**ASSIGNMENT**
Only the pictures should be dropped; every line of the data must come back exactly as written.
○ ○ ○ ○
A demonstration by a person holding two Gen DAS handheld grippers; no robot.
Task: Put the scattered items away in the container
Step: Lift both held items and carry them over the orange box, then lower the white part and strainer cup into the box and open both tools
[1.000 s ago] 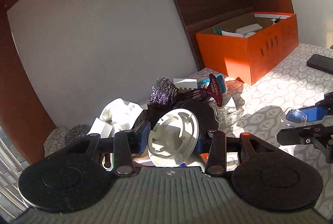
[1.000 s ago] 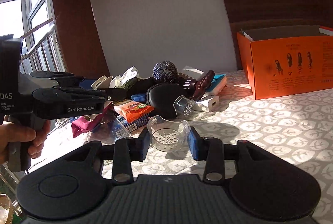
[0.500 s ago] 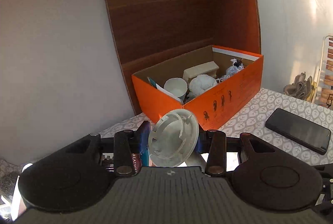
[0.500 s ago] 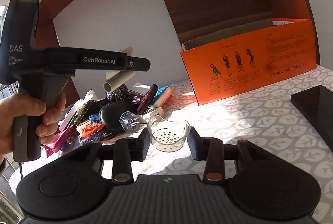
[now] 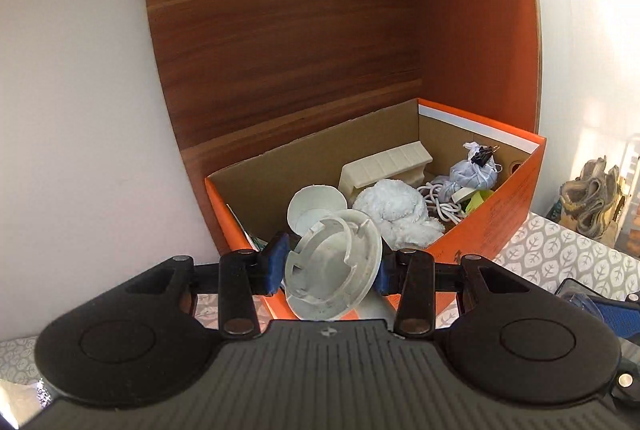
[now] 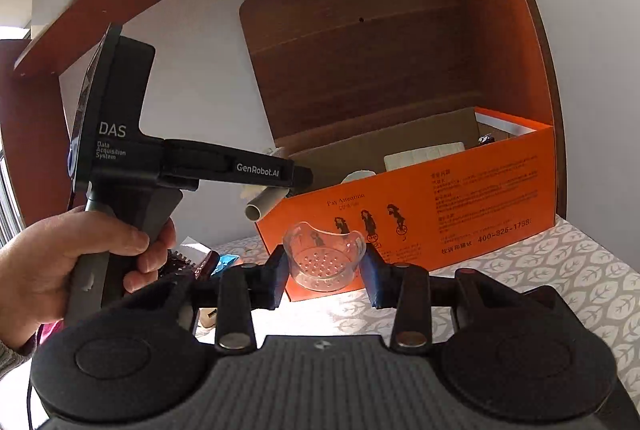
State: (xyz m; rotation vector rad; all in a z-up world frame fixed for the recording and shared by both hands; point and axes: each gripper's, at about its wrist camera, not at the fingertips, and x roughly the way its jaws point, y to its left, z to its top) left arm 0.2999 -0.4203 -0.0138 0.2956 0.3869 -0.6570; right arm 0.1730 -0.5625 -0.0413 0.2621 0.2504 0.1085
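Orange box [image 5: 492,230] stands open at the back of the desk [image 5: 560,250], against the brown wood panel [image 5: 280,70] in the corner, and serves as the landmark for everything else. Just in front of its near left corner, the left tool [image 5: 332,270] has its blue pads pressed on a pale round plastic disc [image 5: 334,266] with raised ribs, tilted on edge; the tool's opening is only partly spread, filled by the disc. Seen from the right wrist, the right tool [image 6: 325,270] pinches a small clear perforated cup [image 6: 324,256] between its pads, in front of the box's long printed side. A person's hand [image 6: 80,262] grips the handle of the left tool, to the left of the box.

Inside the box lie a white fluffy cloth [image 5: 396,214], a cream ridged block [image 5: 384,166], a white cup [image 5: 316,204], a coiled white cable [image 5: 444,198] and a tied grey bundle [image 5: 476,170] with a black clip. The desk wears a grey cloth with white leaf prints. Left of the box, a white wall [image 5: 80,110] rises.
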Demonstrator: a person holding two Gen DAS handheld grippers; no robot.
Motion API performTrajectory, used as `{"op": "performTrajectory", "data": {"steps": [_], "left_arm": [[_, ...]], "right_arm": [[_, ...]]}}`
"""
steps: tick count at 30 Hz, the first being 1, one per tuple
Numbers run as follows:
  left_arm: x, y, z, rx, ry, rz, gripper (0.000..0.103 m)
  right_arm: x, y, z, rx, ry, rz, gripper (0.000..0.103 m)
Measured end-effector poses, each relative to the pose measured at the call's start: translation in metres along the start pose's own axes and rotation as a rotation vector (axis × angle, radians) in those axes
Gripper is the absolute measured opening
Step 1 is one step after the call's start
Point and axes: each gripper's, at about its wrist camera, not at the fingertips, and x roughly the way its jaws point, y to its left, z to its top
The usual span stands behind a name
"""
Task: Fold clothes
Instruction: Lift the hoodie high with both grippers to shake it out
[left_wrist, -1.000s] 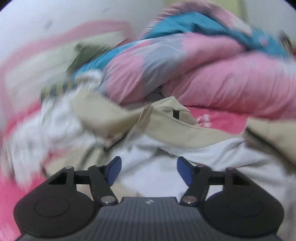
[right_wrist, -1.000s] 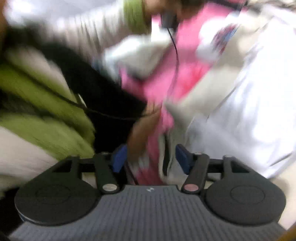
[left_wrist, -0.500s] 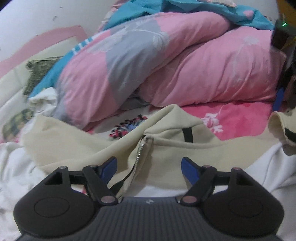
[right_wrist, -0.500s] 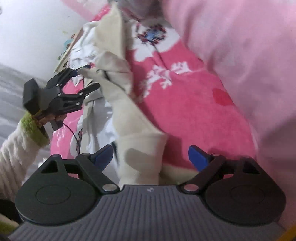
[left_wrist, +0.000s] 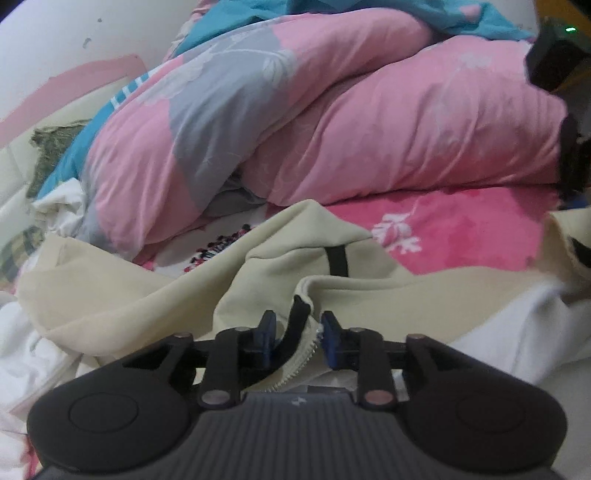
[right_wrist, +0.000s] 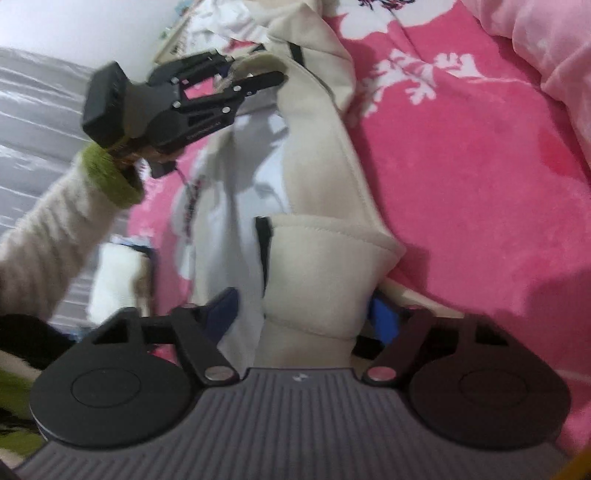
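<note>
I am working over a bed covered by a pink floral sheet (right_wrist: 480, 184), and it gives me open, flat room only to the right of the garment in my right view. At the back a bulky pink, grey and teal quilt (left_wrist: 332, 122) is heaped up and closes that side off, with a pale wall (left_wrist: 74, 33) beyond it. To my left the bed is crowded with white cloth (left_wrist: 33, 354) and other rumpled things.

The cream jacket (right_wrist: 321, 206) lies on the sheet just in front of the quilt, stretched long between my two hands. In my right view its length runs from my near fingers up and away to my left gripper (right_wrist: 255, 75); its white lining faces up on the left side.

My left gripper (left_wrist: 297, 332) has its fingers closing on the zip edge near the collar, and the blue pads (left_wrist: 267, 332) already pinch the fabric between them. My right gripper (right_wrist: 303, 314) is closing too, around a thick bunched fold of the cream cloth that fills the gap; the picture is blurred, but both pads appear to touch it.

My sleeve (right_wrist: 55, 229) is white with a green cuff.
</note>
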Motion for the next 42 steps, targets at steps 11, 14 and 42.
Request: {"op": "performTrajectory", "data": {"steps": [11, 14, 42], "left_arm": [[-0.104, -0.026, 0.000, -0.229, -0.207, 0.249, 0.007], [-0.154, -0.030, 0.007, -0.362, -0.290, 0.327, 0.007], [-0.602, -0.122, 0.166, -0.383, -0.955, 0.810, 0.006]], "right_arm": [[-0.050, 0.085, -0.063, -0.285, -0.278, -0.276, 0.015], [-0.055, 0.093, -0.075, -0.287, -0.380, -0.371, 0.014], [-0.288, 0.387, -0.182, -1.156, -1.459, -0.645, 0.012]]}}
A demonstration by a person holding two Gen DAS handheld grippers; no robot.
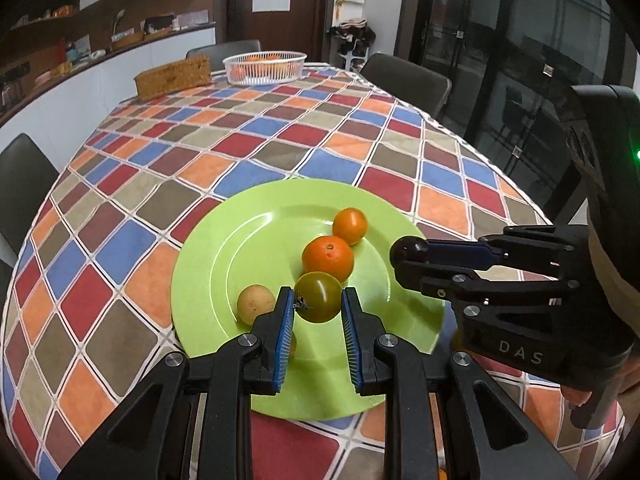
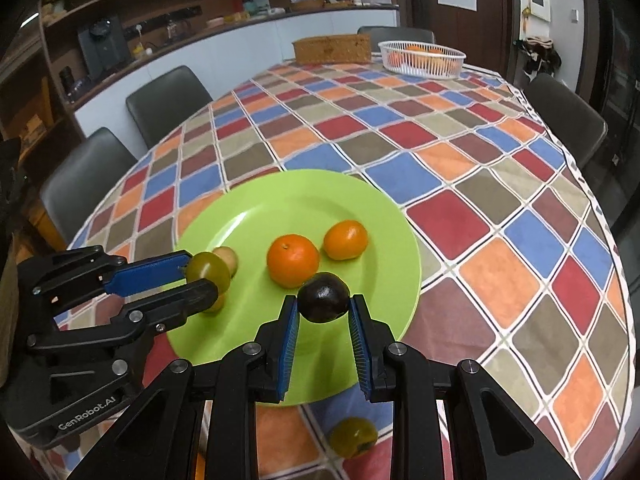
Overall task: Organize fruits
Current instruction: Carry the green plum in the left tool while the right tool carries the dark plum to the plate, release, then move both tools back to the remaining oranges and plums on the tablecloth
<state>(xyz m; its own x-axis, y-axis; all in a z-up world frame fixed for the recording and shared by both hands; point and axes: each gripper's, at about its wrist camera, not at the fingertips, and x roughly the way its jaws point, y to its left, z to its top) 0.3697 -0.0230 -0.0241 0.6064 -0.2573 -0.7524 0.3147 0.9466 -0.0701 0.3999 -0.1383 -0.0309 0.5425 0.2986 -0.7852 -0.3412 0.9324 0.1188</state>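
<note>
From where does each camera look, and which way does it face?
Left wrist: sits behind the left gripper, looks down at the green plate; its fingers clamp a green tomato.
Right wrist: sits behind the right gripper, same direction; holds a dark fruit.
Shared: plate, two oranges, white basket, each other's gripper.
</note>
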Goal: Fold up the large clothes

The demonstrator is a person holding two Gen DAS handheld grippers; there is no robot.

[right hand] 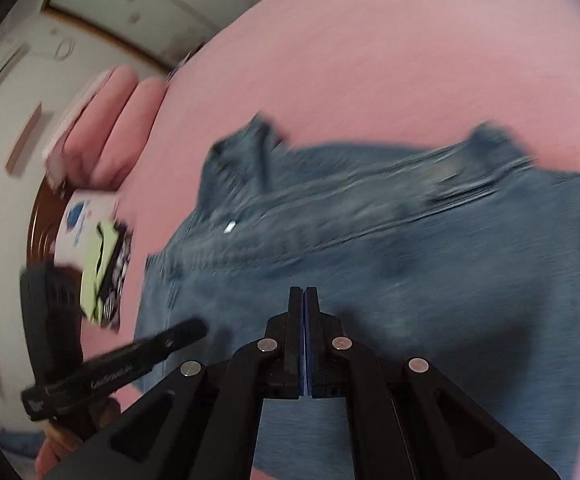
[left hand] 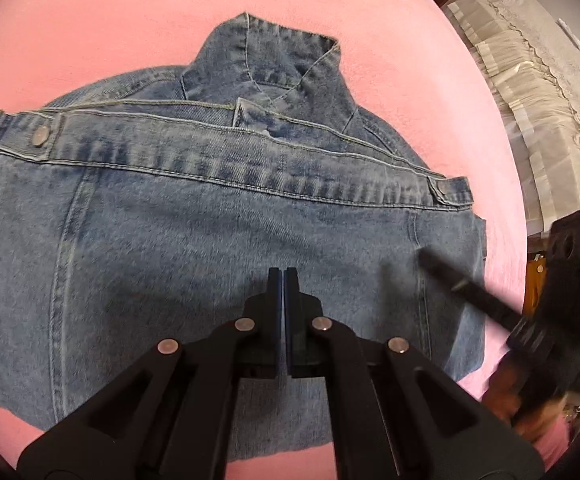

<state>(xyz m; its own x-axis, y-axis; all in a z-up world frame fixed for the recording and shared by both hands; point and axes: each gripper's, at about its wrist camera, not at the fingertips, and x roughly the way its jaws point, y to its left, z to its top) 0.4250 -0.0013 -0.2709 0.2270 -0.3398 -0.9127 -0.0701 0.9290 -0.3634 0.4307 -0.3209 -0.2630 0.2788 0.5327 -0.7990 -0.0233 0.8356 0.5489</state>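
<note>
A blue denim jacket lies folded on a pink bedsheet, hem band with metal snaps laid across it, collar at the far side. My left gripper hovers over the middle of the denim, shut, with nothing between its fingers. My right gripper appears blurred at the jacket's right edge, held by a hand. In the right wrist view the jacket is blurred by motion; the right gripper is shut and empty above it, and the left gripper pokes in over the jacket's left edge.
Stacked white lace-trimmed bedding lies beyond the bed's right edge. In the right wrist view pink pillows, a printed box and a green-and-black packet sit at the bed's left side. Pink sheet stretches beyond the jacket.
</note>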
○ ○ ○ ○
**COMPLETED EXERCISE**
A demonstration by a person holding two Gen DAS handheld grippers; no robot.
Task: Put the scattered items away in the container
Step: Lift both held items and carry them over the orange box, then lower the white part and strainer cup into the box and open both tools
[1.000 s ago] 
[1.000 s ago] 
[0.500 s ago] 
[0.500 s ago] 
[now] 
[now] 
State: (xyz m; rotation vector rad; all in a z-up world frame fixed for the recording and shared by both hands; point and axes: each gripper's, at about its wrist camera, not at the fingertips, and x roughly the way its jaws point, y to its left, z to its top) left arm 0.2999 -0.4203 -0.0138 0.2956 0.3869 -0.6570; right arm 0.1730 -0.5625 -0.0413 0.2621 0.2504 0.1085
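Orange box [image 5: 492,230] stands open at the back of the desk [image 5: 560,250], against the brown wood panel [image 5: 280,70] in the corner, and serves as the landmark for everything else. Just in front of its near left corner, the left tool [image 5: 332,270] has its blue pads pressed on a pale round plastic disc [image 5: 334,266] with raised ribs, tilted on edge; the tool's opening is only partly spread, filled by the disc. Seen from the right wrist, the right tool [image 6: 325,270] pinches a small clear perforated cup [image 6: 324,256] between its pads, in front of the box's long printed side. A person's hand [image 6: 80,262] grips the handle of the left tool, to the left of the box.

Inside the box lie a white fluffy cloth [image 5: 396,214], a cream ridged block [image 5: 384,166], a white cup [image 5: 316,204], a coiled white cable [image 5: 444,198] and a tied grey bundle [image 5: 476,170] with a black clip. The desk wears a grey cloth with white leaf prints. Left of the box, a white wall [image 5: 80,110] rises.
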Demonstrator: a person holding two Gen DAS handheld grippers; no robot.
Motion API performTrajectory, used as `{"op": "performTrajectory", "data": {"steps": [_], "left_arm": [[_, ...]], "right_arm": [[_, ...]]}}`
"""
steps: tick count at 30 Hz, the first being 1, one per tuple
Numbers run as follows:
  left_arm: x, y, z, rx, ry, rz, gripper (0.000..0.103 m)
  right_arm: x, y, z, rx, ry, rz, gripper (0.000..0.103 m)
Measured end-effector poses, each relative to the pose measured at the call's start: translation in metres along the start pose's own axes and rotation as a rotation vector (axis × angle, radians) in those axes
Gripper is the absolute measured opening
Step 1 is one step after the call's start
Point and axes: each gripper's, at about its wrist camera, not at the fingertips, and x roughly the way its jaws point, y to its left, z to its top
The usual span stands behind a name
"""
Task: Fold clothes
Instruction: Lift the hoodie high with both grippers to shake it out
[left_wrist, -1.000s] 
[right_wrist, -1.000s] 
[left_wrist, -0.500s] 
[right_wrist, -0.500s] 
[left_wrist, +0.000s] 
[right_wrist, +0.000s] 
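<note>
I am working over a bed covered by a pink floral sheet (right_wrist: 480, 184), and it gives me open, flat room only to the right of the garment in my right view. At the back a bulky pink, grey and teal quilt (left_wrist: 332, 122) is heaped up and closes that side off, with a pale wall (left_wrist: 74, 33) beyond it. To my left the bed is crowded with white cloth (left_wrist: 33, 354) and other rumpled things.

The cream jacket (right_wrist: 321, 206) lies on the sheet just in front of the quilt, stretched long between my two hands. In my right view its length runs from my near fingers up and away to my left gripper (right_wrist: 255, 75); its white lining faces up on the left side.

My left gripper (left_wrist: 297, 332) has its fingers closing on the zip edge near the collar, and the blue pads (left_wrist: 267, 332) already pinch the fabric between them. My right gripper (right_wrist: 303, 314) is closing too, around a thick bunched fold of the cream cloth that fills the gap; the picture is blurred, but both pads appear to touch it.

My sleeve (right_wrist: 55, 229) is white with a green cuff.
</note>
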Motion for the next 42 steps, targets at steps 11, 14 and 42.
Request: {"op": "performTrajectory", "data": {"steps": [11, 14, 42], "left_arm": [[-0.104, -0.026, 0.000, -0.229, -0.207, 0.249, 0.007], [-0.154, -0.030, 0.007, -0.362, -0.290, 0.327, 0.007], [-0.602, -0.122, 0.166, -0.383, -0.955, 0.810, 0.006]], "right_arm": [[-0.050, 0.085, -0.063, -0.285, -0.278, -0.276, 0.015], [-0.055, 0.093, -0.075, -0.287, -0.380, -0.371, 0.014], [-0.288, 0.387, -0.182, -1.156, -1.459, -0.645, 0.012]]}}
A demonstration by a person holding two Gen DAS handheld grippers; no robot.
Overall task: Organize fruits
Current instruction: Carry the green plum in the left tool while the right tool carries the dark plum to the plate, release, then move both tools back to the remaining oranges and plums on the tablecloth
<state>(xyz m; its own x-axis, y-axis; all in a z-up world frame fixed for the recording and shared by both hands; point and axes: each gripper's, at about its wrist camera, not at the fingertips, and x roughly the way its jaws point, y to its left, z to its top) 0.3697 -0.0230 -0.0241 0.6064 -0.2573 -0.7524 0.3147 0.9466 -0.0701 0.3999 -0.1383 -0.0309 0.5425 0.2986 -0.7852 -0.3412 0.9324 0.1188</state>
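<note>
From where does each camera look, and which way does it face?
Left wrist: sits behind the left gripper, looks down at the green plate; its fingers clamp a green tomato.
Right wrist: sits behind the right gripper, same direction; holds a dark fruit.
Shared: plate, two oranges, white basket, each other's gripper.
</note>
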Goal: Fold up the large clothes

The demonstrator is a person holding two Gen DAS handheld grippers; there is no robot.

[right hand] 
[left hand] 

<state>(xyz m; its own x-axis, y-axis; all in a z-up world frame fixed for the recording and shared by both hands; point and axes: each gripper's, at about its wrist camera, not at the fingertips, and x roughly the way its jaws point, y to its left, z to its top) 0.4250 -0.0013 -0.2709 0.2270 -0.3398 -0.9127 -0.0701 0.9290 -0.3634 0.4307 -0.3209 -0.2630 0.2788 0.5327 -0.7990 -0.0233 0.8356 0.5489</state>
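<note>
A blue denim jacket lies folded on a pink bedsheet, hem band with metal snaps laid across it, collar at the far side. My left gripper hovers over the middle of the denim, shut, with nothing between its fingers. My right gripper appears blurred at the jacket's right edge, held by a hand. In the right wrist view the jacket is blurred by motion; the right gripper is shut and empty above it, and the left gripper pokes in over the jacket's left edge.
Stacked white lace-trimmed bedding lies beyond the bed's right edge. In the right wrist view pink pillows, a printed box and a green-and-black packet sit at the bed's left side. Pink sheet stretches beyond the jacket.
</note>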

This exercise has now been finished.